The US economy expanded in the third quarter by slightly more than initially reported, supported by stronger exports and a smaller drag from inventories.
Inflation-adjusted gross domestic product, which measures the value of goods and services produced in the US, increased at a revised 4.4% annualized rate, the fastest in two years, according to Bureau of Economic Analysis data out Thursday.
The report showed one of the strongest back-to-back quarters for growth since 2021, when the economy was still recovering from the pandemic. Companies dialed back the tempo of goods imports after an early-year rush to beat President Donald Trump's sweeping tariffs. Consumer and business spending have also held up well despite erratic trade policies.
Against a backdrop of robust growth, along with a steadier job market and inflation that remains above the Federal Reserve's target, policymakers are expected to leave interest rates steady at next week's meeting.
Separate data out Thursday showed initial applications for US unemployment benefits remained low.

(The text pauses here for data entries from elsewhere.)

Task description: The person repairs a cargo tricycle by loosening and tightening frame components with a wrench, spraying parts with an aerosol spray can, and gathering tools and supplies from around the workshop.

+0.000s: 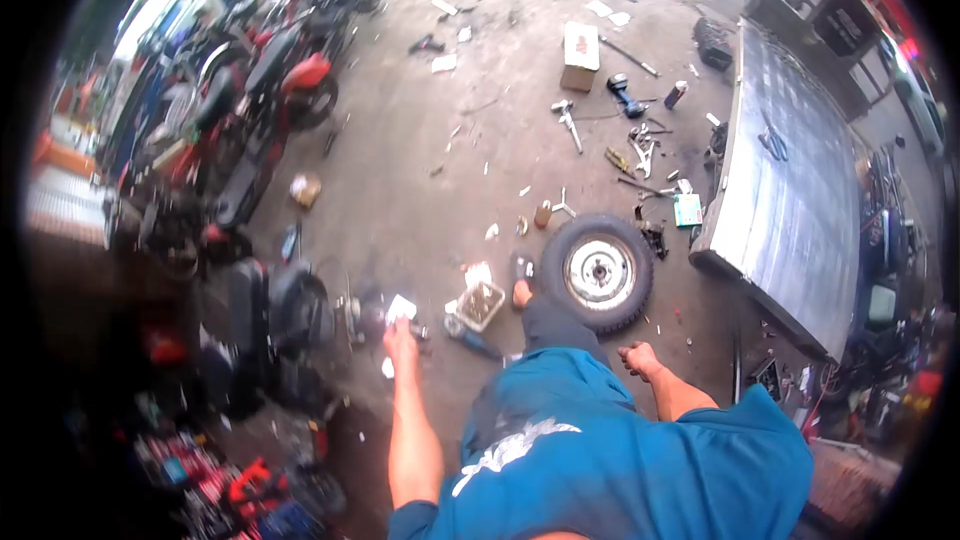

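Note:
My left hand [400, 340] is stretched forward and low, closed on a small white piece of paper or cloth [401, 307]; blur hides which. My right hand [640, 358] hangs beside my thigh with its fingers curled in; anything inside them is hidden. In front of my right hand lies a wheel with a black tire [640, 230] and a white rim [598, 273], flat on the ground by my foot [522, 292]. Between my left hand and that foot are a plastic tub [480, 305] with dark contents and a blue-handled power tool [475, 342].
Motorcycles [230, 100] crowd the left side. On the right stands a vehicle's metal cargo bed [785, 180]. A cardboard box [580, 55], a blue cordless tool [626, 97], a spray can [676, 93] and several wrenches [643, 153] are scattered ahead on the stained ground.

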The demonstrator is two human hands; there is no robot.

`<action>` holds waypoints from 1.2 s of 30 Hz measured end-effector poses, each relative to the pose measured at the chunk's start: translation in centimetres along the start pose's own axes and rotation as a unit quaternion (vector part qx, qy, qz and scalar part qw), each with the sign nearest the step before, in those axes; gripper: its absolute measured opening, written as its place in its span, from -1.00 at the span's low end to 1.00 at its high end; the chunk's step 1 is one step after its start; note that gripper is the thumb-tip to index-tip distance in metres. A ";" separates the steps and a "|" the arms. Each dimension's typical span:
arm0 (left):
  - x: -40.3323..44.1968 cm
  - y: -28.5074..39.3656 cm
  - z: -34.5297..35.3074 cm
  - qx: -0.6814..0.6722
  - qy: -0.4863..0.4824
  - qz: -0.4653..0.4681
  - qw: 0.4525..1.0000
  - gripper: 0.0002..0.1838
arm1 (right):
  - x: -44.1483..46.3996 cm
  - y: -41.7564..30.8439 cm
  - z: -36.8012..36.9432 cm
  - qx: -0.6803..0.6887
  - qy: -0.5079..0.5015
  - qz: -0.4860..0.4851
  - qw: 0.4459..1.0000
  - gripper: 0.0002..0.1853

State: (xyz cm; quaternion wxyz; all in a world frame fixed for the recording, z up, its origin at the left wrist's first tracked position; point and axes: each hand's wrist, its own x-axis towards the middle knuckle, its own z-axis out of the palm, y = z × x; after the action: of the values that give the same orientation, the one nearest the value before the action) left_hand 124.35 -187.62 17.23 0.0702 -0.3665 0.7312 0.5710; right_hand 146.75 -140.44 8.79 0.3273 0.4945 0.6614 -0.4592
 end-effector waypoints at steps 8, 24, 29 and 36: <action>8.9 1.4 -3.9 -0.148 0.056 -0.112 0.981 -0.72 | 5.4 -31.0 -5.5 0.015 0.107 -0.263 0.959 -0.61; 42.9 29.5 6.8 0.120 -0.093 -0.144 0.978 -0.79 | 16.5 -51.0 3.5 0.216 0.220 -0.057 0.950 -0.63; 50.9 49.6 22.8 0.138 -0.172 -0.025 0.975 -0.93 | 13.0 -52.1 7.3 0.313 0.133 0.135 0.931 -0.83; 56.8 61.5 46.2 0.162 -0.299 0.100 0.935 -0.88 | 19.1 -60.8 6.4 0.437 0.148 0.179 0.869 -0.84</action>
State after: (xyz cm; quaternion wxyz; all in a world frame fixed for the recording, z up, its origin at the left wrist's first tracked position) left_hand 30.88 -167.74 20.22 0.2870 -0.0874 0.7917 0.5322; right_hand 82.91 -145.07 6.82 0.0523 0.7589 0.3341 -0.5566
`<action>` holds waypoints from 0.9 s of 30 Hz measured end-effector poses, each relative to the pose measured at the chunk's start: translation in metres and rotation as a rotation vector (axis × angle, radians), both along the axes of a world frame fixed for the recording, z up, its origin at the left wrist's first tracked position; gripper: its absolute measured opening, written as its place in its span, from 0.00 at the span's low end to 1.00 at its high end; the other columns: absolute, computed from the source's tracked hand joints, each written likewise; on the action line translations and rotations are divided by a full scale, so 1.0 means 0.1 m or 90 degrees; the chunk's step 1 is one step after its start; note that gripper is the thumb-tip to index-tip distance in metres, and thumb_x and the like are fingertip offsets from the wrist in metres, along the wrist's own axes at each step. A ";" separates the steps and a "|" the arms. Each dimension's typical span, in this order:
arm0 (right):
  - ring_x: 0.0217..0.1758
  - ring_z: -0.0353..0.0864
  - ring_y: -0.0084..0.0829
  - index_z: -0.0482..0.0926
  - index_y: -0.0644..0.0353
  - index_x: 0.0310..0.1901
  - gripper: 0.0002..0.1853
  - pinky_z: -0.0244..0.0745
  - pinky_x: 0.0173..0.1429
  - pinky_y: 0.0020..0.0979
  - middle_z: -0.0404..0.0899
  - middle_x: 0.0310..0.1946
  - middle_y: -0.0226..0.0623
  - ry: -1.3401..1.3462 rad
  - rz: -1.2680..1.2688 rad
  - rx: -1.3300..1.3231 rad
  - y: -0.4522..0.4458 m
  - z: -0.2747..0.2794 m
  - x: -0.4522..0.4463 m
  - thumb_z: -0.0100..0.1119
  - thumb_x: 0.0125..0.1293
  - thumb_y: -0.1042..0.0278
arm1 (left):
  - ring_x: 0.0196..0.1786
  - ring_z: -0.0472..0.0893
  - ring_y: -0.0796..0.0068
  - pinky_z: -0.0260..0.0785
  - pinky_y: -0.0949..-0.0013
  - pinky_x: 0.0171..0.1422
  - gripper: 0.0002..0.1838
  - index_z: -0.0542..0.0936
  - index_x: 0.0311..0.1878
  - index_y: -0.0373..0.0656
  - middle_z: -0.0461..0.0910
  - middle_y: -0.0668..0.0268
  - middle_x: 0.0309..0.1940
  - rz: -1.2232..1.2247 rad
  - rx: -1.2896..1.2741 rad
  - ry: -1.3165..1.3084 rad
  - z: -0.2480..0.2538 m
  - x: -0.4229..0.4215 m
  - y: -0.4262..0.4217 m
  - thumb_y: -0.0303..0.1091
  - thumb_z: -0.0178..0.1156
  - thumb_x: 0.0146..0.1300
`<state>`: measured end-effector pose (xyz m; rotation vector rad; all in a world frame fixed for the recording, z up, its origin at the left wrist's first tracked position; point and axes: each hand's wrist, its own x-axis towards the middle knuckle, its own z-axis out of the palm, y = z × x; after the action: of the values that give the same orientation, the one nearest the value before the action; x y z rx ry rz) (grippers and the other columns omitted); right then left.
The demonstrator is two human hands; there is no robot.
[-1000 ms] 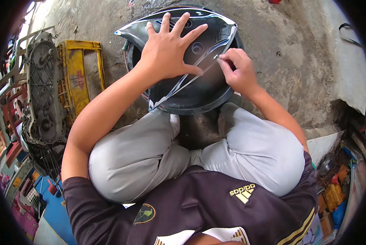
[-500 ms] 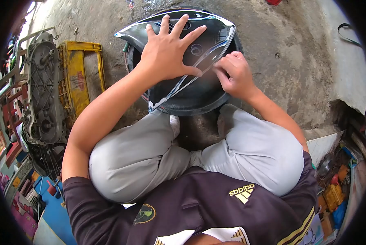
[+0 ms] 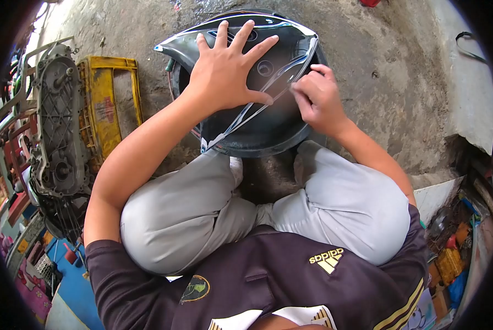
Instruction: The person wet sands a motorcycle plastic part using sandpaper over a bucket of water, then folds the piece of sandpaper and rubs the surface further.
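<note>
My right hand [image 3: 319, 99] has shifted slightly since a moment ago, one finger lifting away from the others, while my left [image 3: 223, 75] has stayed put. The glossy black panel [image 3: 288, 41] lies across the black tub [image 3: 260, 144] at twelve o'clock — my left palm is down on it, fingers spread and gripping nothing. My right is half-curled at the panel's two o'clock edge; I can't tell whether its fingertips pinch anything. At ten o'clock stands a yellow crate [image 3: 102, 104] — beside a metal cover [image 3: 62, 121].
</note>
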<state>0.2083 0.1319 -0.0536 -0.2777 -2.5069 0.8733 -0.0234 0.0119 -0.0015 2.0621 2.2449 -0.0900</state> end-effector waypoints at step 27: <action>0.33 0.79 0.37 0.83 0.56 0.37 0.06 0.68 0.58 0.39 0.83 0.30 0.31 -0.061 0.017 -0.059 0.10 0.08 0.01 0.72 0.62 0.77 | 0.85 0.61 0.29 0.61 0.18 0.76 0.67 0.57 0.89 0.77 0.57 0.54 0.88 -0.008 -0.001 0.003 0.02 0.00 0.00 0.82 0.74 0.45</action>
<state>0.2098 0.1418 -0.0453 -0.3237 -2.5667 1.0101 -0.0235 0.0115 0.0003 2.0780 2.2332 -0.0973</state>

The GDP report showed the central bank's preferred inflation metric — the personal consumption expenditures price index, excluding food and energy — rose an unrevised 2.9% in the third quarter. BEA is releasing October and November price data, along with personal spending and income figures, later this morning.
Consumer spending — the main growth engine of the economy — advanced at a 3.5% annualized pace last quarter. That reflected the fastest pace of outlays for services in three years, while spending on goods also accelerated from the previous quarter.
Business investment expanded at a 3.2% rate, driven by continued outlays on computer equipment. Investment in data centers, which house the infrastructure for artificial intelligence, climbed to a fresh record.
Because swings in trade and inventories have distorted overall GDP in the past year, economists are paying closer attention to final sales to private domestic purchasers, a narrower metric of consumer demand and business investment. This measure climbed at a 2.9% rate, the same as the prior quarter.